Dogdad, Did't mean to piss you off but I just had to say it. If I would't have, someone else would have. I see in your profile that you are in the lawn and landscape business. Are you addig tree care to your list of services or is this a one-shot deal? I'm gonna be honest with you. If you're looking to save a few bucks by removing your own tree, I'd recomend against it. There's too much ivolved for someone to safely walk you through a removal over the internet. Now, if you're looking into a long term commitment to tree care, you might find some help. It won't happen overnight though.


----------



## Redbull (Nov 28, 2005)

Oh, and to answer your original question, brands aren't as important as safety, comfort, and, well, safety. The best way to find the right gear is to try it out.


----------



## begleytree (Nov 28, 2005)

Not to mention that the gear will probably cost more than having a pro take it down for you. Surely a landscaper has the equipment to clean it up.
But hey, it's just a tree, how hard can it be. 
See the do it yourself homeowners thread, same thing applies here.
-Ralph


----------



## dogdad (Nov 28, 2005)

RedBull...you didn't....just surprised at the responces. I have a skid loader , stump grinder and have been removing fallen trees from Katrina. I find it really interesting and challenging work to figure on what peice to cut first and how to go about it. It's kind of like a puzzle. Plus the $$$$...............There is no place around here that sells arborist gear( New Orleans),,so I thought I would ask you guyus that have used different brands , styles, etc...... what is good. Yes ...to answer your ? I would buy a saddle and spikes to see what it is like to climb a Pine tree 40' up. Would I stick to it ,,,who knows. I know I wouldn't go and do some crazy tree work or climbing......I do have some smarts to me. But there are alot of pine trees to cut that are snapped.


----------



## Redbull (Nov 28, 2005)

Are you only doing removals?


----------



## Redbull (Nov 28, 2005)

If so, you're gear choice would be a little different than that of someone who does mostly pruning work.


----------



## dogdad (Nov 28, 2005)

Yep...want to climb and cut the limbs then drop the trees in pieces,remove with the skidder and grind the stump. I don't want to climb some burly oak and start cuttin away. Some of these pines are close to houses so you need to peice them down.


----------



## Redbull (Nov 28, 2005)

Well, if you know anyone with gear, see if you can try there's on first, if that style isn't comfortable try a different style. Like I said before though, this isn't something you can just run up and do. If these trees have been damaged, you need to be able to assess the stability of the tree and what kind of loads it can handle. Another option is to try and find a good, safe climber ad hire him to climb and train you.


----------



## Redbull (Nov 28, 2005)

Things that make you go...hmmmmm.


----------



## dogdad (Nov 28, 2005)

I just think I asked the wrong ? to the wrong people at the wrong website.I thought i could get some usefull information but evedently if one has not cut trees and you guys are such pros.........


----------



## Redbull (Nov 28, 2005)

I'm just looking out for ya, man. Seriously, this is not something that you just run out and do without proper training. I really mean no disrespect.


----------



## begleytree (Nov 28, 2005)

dogdad said:


> If you were to go out and buy a climbing saddle,, spikes,,to climb a pine tree and peice it down ,,what brand would you get ?
> 
> 
> I just think I asked the wrong ? to the wrong people at the wrong website.I thought i could get some usefull information but evedently if one has not cut trees and you guys are such pros.........

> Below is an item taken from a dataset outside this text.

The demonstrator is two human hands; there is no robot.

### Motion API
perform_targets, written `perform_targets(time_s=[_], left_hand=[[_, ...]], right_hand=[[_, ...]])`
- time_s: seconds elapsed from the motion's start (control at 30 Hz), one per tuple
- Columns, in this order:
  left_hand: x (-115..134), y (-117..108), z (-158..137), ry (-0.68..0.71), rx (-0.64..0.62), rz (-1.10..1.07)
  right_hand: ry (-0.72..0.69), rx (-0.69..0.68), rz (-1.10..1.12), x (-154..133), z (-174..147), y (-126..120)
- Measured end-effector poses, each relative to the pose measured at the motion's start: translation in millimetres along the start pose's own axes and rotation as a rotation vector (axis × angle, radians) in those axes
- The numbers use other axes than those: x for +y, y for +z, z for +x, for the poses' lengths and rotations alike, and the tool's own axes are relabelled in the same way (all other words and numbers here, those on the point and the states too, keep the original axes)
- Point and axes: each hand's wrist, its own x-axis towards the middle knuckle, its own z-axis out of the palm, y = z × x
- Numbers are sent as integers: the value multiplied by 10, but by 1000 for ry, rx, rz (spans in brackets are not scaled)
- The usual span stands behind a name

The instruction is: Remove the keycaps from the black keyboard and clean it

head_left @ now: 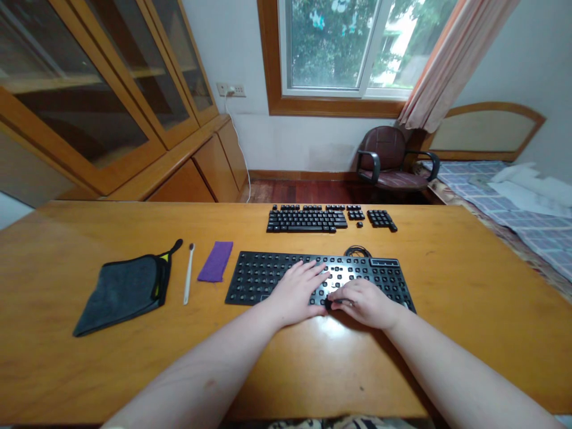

Now, you read back over that an tell me where you said you've been doing it for x years. Your profile says you mow grass and trim hedges. 
Now, how are we supposed to know that you've been climbing for 10 years, and are just looking for updated gear and knots?

Most everyone here would rather see you safe, than hurt. If thats a fault, than maybe you are talking to the wrong crowd. But we get 10 of these dumb questions a month, and the ones who ask it are the ones driving up our insurance and workers comp rates. A lot of guys with a LOT more experience than you get hurt or killed every year. Is the money really worth it? Why can't you hire someone to do the climbing, and teach you?
Some of us are trying to get you to step back a bit, and realize that you're probably already beaten, and are just itching to get yourself hurt. You really think it can't happen to you? It happens everyday to guys EXACTLY LIKE YOU!

Take this reply however you will, but whatever you do, STAY SAFE.
-Ralph


----------



## BostonBull (Nov 28, 2005)

Just be sure that hwen you order the gear get the stuff that comes with the highest amount of life insurance so your family has one less thing to take care of.

Seriously if you have never been in a tree before with a chainsaw under proper conditions you really should have some sort of formal training. And you pick for a first removal a Pine as comapared to a Burly Oak as you put it....not smart. Pine has the hinging ability and strength of a toothpick. Sure there are weaker/worse trees out there but I would take the big burly Oak to rig to than the small pine next to a house...a lot more predictable.

Good luck!


----------



## Tom Dunlap (Nov 28, 2005)

You do realize that you need a state arbo license to do treework in Louisiana don't you? LA is one of the few places where they actually have an enforcement program too. the cops do, and will, arrest...

FWIW

Have you read The Tree Climber's Companion? If not, stay on the ground.


----------



## boo (Nov 28, 2005)

Redbull said:


> Well, if you know anyone with gear, see if you can try there's on first, if that style isn't comfortable try a different style. Like I said before though, this isn't something you can just run up and do. If these trees have been damaged, you need to be able to assess the stability of the tree and what kind of loads it can handle. Another option is to try and find a good, safe climber ad hire him to climb and train you.



Just let me know if you're interested in using my guys while they're down there. Looking like I'll need to bring them home If they can't stay busy there without me.
You could make money and learn some climbing at the same time!!


----------



## Tree Machine (Nov 29, 2005)

For sure, dogdad. We like noobs a lot more than you might think, and we just want men to not get hurt.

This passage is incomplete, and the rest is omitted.